Problem description: Copy all lines below that use the word "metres".
++++
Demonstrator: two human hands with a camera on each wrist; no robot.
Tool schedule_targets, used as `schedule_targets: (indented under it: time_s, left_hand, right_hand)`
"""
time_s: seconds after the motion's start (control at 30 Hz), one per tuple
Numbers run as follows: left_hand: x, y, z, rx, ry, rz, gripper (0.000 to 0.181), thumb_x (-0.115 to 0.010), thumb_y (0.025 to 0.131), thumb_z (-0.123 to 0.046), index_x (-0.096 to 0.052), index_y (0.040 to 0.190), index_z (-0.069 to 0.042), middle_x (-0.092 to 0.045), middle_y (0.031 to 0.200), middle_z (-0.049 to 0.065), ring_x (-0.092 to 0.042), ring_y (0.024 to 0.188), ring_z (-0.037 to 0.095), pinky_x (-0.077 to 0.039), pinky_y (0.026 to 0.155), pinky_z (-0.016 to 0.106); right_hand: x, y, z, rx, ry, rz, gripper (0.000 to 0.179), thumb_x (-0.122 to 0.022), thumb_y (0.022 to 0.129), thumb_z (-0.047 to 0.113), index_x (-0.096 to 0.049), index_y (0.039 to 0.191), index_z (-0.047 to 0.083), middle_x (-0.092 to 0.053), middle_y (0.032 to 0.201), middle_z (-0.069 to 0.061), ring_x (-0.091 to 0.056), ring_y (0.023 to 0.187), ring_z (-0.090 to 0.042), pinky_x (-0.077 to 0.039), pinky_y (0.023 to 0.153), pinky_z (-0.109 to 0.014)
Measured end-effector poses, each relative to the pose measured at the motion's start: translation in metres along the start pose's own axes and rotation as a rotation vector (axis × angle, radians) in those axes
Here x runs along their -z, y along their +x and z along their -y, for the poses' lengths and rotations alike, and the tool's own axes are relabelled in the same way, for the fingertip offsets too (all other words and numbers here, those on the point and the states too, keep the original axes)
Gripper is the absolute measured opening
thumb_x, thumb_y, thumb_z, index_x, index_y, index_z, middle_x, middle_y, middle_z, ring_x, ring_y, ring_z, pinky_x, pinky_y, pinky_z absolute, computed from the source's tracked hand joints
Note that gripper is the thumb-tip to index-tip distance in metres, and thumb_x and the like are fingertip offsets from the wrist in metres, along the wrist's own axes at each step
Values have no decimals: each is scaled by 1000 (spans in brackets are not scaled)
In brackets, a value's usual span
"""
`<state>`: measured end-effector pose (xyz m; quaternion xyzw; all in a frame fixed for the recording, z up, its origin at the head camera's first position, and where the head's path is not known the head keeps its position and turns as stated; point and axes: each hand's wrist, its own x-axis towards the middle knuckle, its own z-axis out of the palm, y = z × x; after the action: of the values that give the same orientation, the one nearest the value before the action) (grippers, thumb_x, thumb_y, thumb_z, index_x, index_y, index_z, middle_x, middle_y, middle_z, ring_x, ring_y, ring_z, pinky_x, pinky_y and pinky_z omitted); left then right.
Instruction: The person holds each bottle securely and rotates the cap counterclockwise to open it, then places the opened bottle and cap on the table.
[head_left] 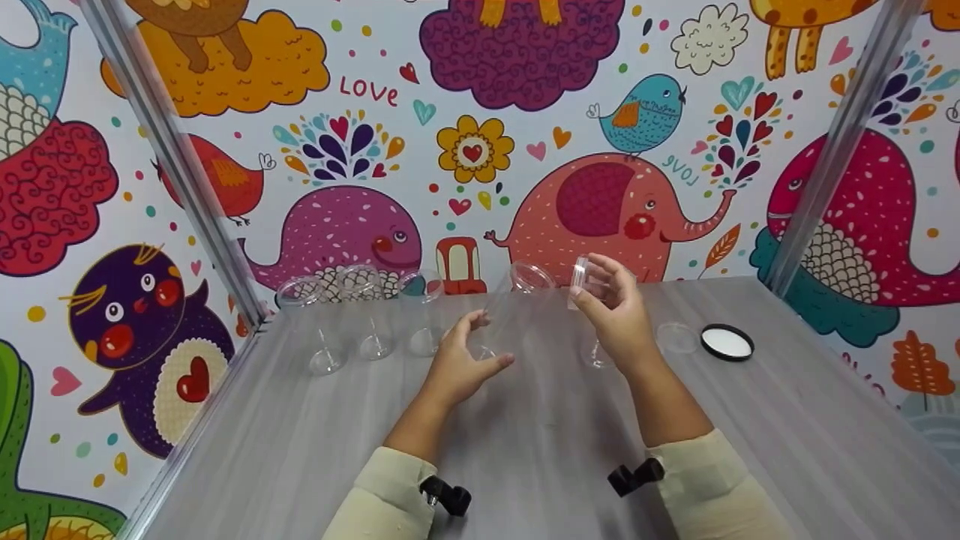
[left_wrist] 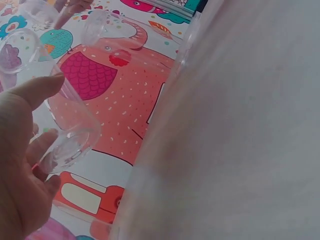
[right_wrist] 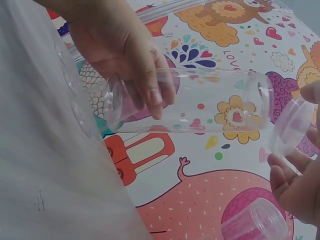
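Observation:
My left hand [head_left: 459, 361] grips a clear plastic jar [head_left: 511, 309] near its base, tilting it so that the mouth leans up to the right. In the right wrist view the thumb and fingers of that hand wrap the lower end of the jar [right_wrist: 200, 100]. A clear round lid [head_left: 580, 282] is pinched by its rim between the thumb and fingers of my right hand [head_left: 621, 315]. The lid [right_wrist: 291, 127] faces the jar's mouth from a short distance. Behind my right hand stands another clear jar [head_left: 598, 352], partly hidden in the head view.
Clear jars stand upright on the grey table [head_left: 525, 465] at left: a left jar [head_left: 319, 330], a middle jar [head_left: 371, 319] and a right jar [head_left: 424, 315]. At right lie a clear disc [head_left: 677, 337] and a black-rimmed white disc [head_left: 727, 343]. A patterned wall [head_left: 300, 30] closes the back.

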<state>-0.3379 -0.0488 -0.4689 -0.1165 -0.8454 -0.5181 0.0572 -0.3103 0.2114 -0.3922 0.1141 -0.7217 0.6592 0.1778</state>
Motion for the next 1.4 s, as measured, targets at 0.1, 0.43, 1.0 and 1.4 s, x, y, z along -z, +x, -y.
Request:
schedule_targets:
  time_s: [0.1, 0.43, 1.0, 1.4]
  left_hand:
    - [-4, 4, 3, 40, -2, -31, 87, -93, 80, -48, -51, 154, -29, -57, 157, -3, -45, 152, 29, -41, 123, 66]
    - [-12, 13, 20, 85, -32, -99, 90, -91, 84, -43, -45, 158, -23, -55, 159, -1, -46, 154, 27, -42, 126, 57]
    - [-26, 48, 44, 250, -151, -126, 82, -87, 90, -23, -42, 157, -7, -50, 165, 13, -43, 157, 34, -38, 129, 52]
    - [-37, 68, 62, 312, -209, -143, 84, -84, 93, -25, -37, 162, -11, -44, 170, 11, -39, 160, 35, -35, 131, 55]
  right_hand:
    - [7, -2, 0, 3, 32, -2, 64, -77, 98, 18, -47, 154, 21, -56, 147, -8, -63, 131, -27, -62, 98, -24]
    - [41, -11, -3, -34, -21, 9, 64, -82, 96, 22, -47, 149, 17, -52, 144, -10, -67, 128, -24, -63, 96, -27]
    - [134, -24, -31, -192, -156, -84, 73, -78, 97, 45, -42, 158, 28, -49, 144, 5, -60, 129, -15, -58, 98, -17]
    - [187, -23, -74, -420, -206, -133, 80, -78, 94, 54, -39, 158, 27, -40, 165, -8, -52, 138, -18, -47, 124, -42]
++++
Solution to this problem:
Measured end-effector poses, each relative to the pose measured at the motion's start: translation in metres along the start pose's own axes and rotation as a rotation vector (axis × angle, radians) in those axes
Note that gripper is the thumb-tip to index-tip distance in metres, and thumb_x and the like are fingertip offsets from the wrist in metres, along the wrist's own axes at each step

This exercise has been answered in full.